What you should do: Count the lines below that hold "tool". Give the number without comment.

╭─ Given data

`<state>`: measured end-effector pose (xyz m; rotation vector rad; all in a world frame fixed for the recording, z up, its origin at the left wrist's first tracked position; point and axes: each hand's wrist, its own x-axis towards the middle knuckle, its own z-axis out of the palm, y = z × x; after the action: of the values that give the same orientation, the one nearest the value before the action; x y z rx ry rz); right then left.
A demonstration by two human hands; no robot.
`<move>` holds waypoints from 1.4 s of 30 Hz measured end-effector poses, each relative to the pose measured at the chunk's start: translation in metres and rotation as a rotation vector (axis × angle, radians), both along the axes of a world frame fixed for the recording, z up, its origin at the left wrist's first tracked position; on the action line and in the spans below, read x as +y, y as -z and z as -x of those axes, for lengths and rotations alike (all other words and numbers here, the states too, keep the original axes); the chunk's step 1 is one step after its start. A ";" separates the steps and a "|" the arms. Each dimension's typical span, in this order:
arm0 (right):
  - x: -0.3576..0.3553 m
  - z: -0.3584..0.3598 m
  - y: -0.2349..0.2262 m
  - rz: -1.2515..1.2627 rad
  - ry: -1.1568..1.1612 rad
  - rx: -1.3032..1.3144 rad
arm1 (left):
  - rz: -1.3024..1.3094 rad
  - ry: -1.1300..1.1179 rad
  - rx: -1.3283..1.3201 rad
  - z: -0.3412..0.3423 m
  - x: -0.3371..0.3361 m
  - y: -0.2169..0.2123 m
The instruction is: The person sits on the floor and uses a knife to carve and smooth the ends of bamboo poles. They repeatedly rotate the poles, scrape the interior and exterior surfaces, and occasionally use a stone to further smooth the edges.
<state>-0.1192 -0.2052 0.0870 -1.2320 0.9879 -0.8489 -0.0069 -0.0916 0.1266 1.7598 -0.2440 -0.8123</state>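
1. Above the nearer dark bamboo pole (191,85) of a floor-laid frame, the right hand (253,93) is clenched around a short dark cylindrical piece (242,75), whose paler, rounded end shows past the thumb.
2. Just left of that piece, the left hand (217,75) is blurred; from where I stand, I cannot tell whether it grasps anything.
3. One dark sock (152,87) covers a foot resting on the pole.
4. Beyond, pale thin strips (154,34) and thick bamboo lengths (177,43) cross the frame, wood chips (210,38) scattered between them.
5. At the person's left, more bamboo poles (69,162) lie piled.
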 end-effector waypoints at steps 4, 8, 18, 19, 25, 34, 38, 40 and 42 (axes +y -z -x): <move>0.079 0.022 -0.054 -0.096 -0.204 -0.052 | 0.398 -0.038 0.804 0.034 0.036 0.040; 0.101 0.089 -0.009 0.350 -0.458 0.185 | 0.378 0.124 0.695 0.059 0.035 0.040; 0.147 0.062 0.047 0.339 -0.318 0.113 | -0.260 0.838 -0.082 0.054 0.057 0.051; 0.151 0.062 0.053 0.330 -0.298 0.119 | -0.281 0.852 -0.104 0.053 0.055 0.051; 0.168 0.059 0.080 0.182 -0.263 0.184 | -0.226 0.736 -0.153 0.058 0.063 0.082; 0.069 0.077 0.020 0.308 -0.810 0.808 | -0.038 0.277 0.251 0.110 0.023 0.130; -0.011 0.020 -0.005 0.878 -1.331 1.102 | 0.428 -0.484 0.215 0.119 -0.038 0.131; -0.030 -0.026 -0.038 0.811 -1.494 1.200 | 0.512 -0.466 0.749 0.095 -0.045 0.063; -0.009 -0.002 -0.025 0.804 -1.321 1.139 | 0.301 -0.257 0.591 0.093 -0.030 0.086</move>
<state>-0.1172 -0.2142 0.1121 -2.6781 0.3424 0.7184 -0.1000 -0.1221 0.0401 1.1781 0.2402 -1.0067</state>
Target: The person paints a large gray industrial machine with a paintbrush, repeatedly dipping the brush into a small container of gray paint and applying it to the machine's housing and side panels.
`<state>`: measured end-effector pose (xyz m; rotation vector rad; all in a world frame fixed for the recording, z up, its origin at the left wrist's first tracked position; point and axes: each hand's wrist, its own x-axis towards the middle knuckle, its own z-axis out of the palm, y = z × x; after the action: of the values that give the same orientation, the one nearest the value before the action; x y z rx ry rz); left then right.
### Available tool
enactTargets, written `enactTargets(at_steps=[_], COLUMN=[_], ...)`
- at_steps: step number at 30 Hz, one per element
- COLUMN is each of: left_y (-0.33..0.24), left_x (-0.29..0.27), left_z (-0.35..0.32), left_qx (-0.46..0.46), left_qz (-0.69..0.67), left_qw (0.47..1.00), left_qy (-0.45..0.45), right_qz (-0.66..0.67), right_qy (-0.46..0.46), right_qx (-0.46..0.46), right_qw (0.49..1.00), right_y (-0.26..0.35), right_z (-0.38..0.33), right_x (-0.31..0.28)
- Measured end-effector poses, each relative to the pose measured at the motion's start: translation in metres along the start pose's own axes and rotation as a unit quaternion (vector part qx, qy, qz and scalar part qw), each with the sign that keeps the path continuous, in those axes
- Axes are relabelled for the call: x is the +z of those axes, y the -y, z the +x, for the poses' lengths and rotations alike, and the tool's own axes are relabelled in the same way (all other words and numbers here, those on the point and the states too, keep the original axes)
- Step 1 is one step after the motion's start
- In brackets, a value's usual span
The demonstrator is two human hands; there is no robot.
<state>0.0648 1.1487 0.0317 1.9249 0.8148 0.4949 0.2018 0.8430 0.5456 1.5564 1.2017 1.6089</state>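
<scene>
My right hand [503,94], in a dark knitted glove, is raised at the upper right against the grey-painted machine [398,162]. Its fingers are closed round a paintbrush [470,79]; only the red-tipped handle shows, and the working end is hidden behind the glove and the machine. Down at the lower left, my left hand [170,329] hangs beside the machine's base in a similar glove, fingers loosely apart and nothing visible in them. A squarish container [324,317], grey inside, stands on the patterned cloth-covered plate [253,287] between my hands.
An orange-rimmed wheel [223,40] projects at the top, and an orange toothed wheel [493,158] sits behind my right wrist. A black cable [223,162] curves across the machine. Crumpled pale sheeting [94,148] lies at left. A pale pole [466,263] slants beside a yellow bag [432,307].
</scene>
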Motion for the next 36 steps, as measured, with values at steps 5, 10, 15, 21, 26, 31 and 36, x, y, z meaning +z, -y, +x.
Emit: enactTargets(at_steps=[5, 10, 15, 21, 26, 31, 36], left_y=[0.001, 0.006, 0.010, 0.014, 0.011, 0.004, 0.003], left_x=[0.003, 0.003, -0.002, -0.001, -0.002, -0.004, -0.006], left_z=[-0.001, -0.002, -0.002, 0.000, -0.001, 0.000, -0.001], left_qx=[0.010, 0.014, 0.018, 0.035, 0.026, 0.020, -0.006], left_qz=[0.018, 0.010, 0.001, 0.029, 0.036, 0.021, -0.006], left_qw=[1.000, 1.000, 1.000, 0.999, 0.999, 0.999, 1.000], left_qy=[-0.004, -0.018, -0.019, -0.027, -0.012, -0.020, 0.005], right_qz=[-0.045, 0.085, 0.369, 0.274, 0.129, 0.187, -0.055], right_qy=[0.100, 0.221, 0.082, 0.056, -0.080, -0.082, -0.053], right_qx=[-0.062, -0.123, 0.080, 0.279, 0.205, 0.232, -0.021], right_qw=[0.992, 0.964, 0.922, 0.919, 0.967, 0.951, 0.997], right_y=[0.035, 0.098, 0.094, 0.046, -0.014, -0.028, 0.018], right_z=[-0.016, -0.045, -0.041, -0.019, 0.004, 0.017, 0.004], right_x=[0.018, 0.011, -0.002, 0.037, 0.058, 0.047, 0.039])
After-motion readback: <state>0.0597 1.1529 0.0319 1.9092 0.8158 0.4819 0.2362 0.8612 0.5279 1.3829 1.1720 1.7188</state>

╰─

Solved exercise: 2